I'll add a TODO here and merge for now.

@jleni:
The validator app needs to rely on Ledger's crypto API for Ed25519 so in practice there is a Bip32 derivation path. At the moment, this is not exposed in the API but it would be actually possible to have different keys to allow for something like that. Actually, it could be even possible to have both secp256k1 and ed25519 in the same device.

Should we open an issue for this new feature?

Originally posted by @liamsi in #176

[tarcieri]

Note that when I start working on #60, one of the things I wanted to do was change those key IDs to be a tendermint::chain::Id, or potentially a list of them.

This is also important for solving #111 (which, IMO, is a launch blocker)

[jleni]

That sounds very good.
I would add a couple of fields like main_pubkey and path though key=[number] is already good enough.

keys = [{ id = "gaia-6000", main_pubkey="123....", key = 1 }]
keys = [{ id = "gaia-7000", main_pubkey="123....", key = 2 }]
keys = [{ id = "gaia-9000", main_pubkey="456....", key = 1 }]

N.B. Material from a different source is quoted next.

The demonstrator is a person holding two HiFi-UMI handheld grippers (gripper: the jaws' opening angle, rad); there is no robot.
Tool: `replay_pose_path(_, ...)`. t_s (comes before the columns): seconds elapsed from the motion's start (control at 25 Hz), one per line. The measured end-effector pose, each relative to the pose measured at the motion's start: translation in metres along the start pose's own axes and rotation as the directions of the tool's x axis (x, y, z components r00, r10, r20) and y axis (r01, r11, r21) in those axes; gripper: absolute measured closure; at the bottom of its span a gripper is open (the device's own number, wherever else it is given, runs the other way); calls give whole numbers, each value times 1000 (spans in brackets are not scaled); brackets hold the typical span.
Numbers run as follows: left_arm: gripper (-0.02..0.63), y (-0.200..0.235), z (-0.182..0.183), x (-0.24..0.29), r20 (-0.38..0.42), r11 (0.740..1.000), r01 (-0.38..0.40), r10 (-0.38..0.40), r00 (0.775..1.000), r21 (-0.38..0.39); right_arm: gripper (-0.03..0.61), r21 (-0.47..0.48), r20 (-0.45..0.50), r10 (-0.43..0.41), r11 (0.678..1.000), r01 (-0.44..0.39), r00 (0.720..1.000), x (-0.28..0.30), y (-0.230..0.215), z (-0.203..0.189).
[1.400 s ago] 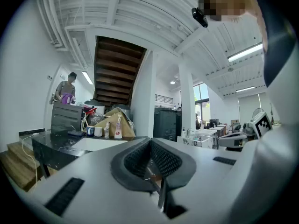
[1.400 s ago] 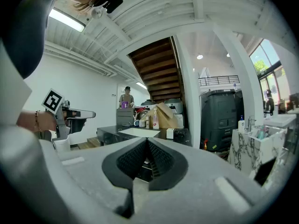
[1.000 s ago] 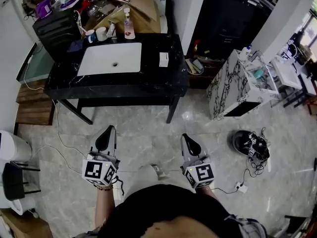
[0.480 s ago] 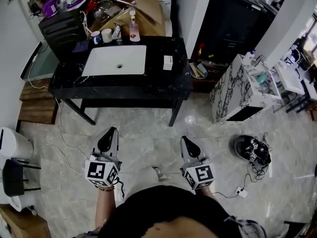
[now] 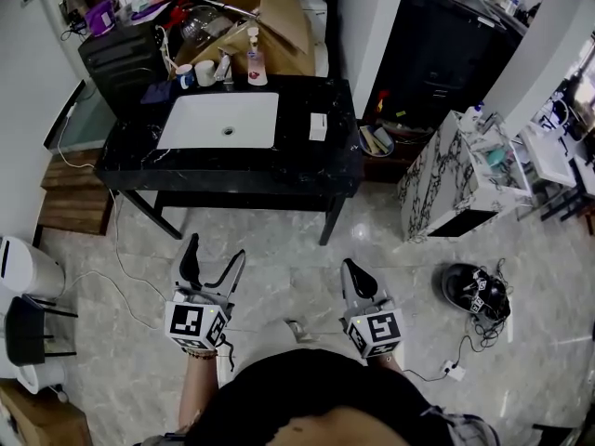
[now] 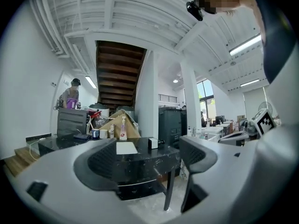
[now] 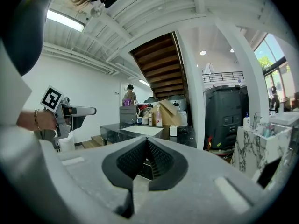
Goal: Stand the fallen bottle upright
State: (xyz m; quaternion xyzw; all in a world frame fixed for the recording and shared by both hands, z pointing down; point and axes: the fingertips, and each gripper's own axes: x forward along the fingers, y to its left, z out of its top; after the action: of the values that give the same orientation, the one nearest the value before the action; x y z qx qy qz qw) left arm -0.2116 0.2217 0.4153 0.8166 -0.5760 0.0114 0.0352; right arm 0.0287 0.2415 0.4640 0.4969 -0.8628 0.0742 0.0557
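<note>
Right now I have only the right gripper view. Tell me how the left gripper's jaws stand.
Observer: In the head view the left gripper has jaws that have just been opening. They stand apart, with nothing between them.
Operator: Report the floor on my right side.
Observer: A black helmet-like object with tangled cables lies on the floor, out to the right of the shut right gripper.
Operator: Describe that white patch on the table.
Observer: From above it is a sink basin with a drain hole, set into the black table.
</note>
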Motion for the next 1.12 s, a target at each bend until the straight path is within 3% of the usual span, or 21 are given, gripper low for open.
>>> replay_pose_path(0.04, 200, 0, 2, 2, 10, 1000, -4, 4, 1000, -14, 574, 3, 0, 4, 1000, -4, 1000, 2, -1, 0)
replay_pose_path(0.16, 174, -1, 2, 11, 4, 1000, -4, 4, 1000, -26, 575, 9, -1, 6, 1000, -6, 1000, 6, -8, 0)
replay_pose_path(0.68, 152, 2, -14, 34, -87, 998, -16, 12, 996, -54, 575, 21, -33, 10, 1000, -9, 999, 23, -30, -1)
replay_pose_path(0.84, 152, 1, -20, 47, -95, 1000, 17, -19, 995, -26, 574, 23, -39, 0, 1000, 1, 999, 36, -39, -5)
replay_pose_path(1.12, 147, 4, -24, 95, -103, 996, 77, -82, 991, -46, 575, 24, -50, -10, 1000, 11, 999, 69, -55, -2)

If I have multiple devices plugged to the same KMS, I would like to identify the correct device by its pubkey and later derive signatures using some bip32 path.

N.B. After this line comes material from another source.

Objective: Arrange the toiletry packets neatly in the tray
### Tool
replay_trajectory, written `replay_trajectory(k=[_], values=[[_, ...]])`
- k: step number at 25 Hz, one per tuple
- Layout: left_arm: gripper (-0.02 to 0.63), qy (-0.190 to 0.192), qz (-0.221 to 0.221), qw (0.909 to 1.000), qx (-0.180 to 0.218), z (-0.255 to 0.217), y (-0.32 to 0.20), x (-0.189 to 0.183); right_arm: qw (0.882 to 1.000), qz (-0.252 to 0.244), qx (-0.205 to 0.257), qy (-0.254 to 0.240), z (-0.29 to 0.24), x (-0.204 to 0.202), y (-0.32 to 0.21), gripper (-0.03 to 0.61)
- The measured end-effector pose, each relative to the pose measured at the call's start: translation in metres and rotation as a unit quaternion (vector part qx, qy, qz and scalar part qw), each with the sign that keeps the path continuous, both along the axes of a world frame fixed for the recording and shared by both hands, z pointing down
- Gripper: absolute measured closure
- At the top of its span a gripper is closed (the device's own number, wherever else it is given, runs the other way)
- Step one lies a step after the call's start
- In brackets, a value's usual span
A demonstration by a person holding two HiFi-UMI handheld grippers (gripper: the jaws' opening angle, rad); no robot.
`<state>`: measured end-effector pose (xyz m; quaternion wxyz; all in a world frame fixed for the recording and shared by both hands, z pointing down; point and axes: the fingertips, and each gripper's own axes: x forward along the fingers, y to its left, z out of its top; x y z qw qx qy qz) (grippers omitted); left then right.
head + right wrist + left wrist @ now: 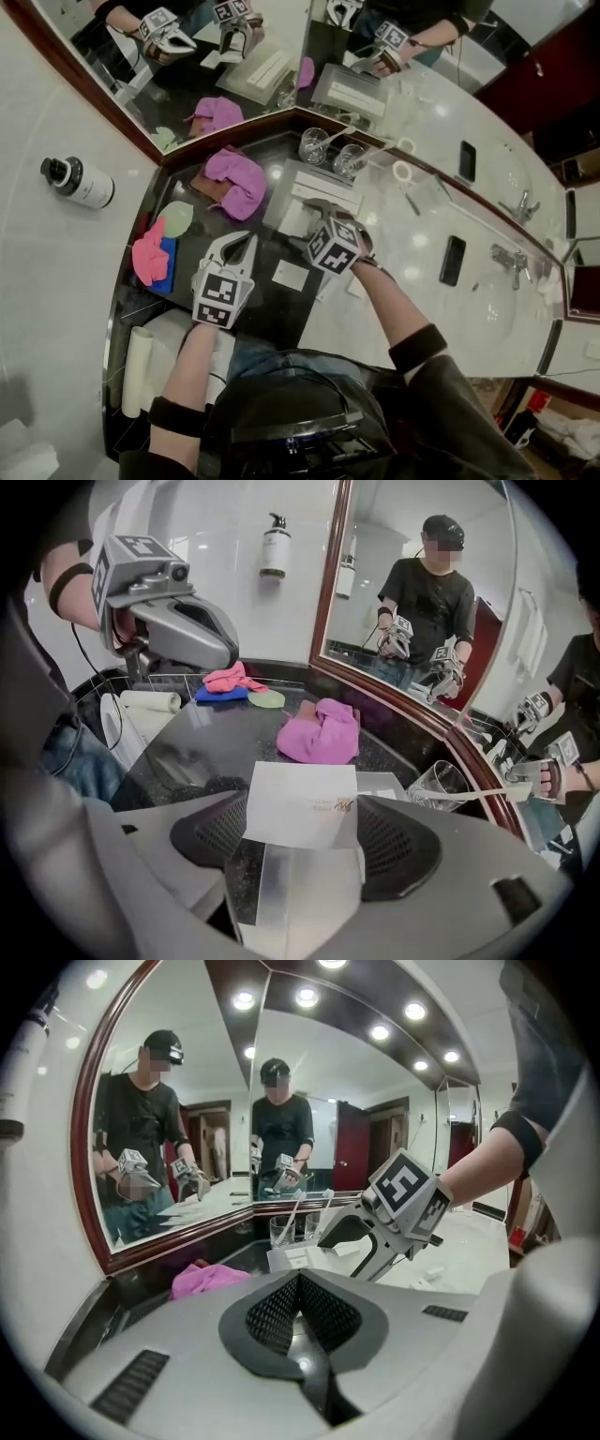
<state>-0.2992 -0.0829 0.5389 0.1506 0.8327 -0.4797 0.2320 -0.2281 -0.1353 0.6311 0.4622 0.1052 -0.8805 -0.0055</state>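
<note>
I log a black counter with the tray at its far middle and a pink towel to its left. My right gripper has its jaws clamped on a flat white toiletry packet beside the tray's near edge, which I judge ready for laying in. My left gripper, jaws together and empty, sits left and out of the way, and one loose packet lies nearer on the counter.
</note>
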Motion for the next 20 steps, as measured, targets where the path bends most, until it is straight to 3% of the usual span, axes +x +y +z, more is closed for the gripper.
replay_trajectory(k=[11, 20], values=[[0.612, 0.003, -0.033, 0.9994, -0.013, 0.015, -0.005, -0.033, 0.999, -0.01, -0.013, 0.035, 0.039, -0.014, -0.023, 0.195], [0.612, 0.005, -0.035, 0.9992, -0.018, 0.019, -0.012, -0.034, 0.999, -0.002, -0.017, 0.029, 0.043, -0.018, -0.032, 0.164]])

From my side, the biggest changes will be on the app side rather than in KMS. But it is a good thing.

Actually, another thing that I would love to have.. is some kind of tmkms refresh that can be run to reload the config without stopping the kms. For instance, switching a device, etc. Maybe I should open an issue for that..

[tarcieri]

Yeah, we should definitely support hot config reloads. Feel free to open an issue.

I'd also be +1 for including some identifier for the public key in each config entry.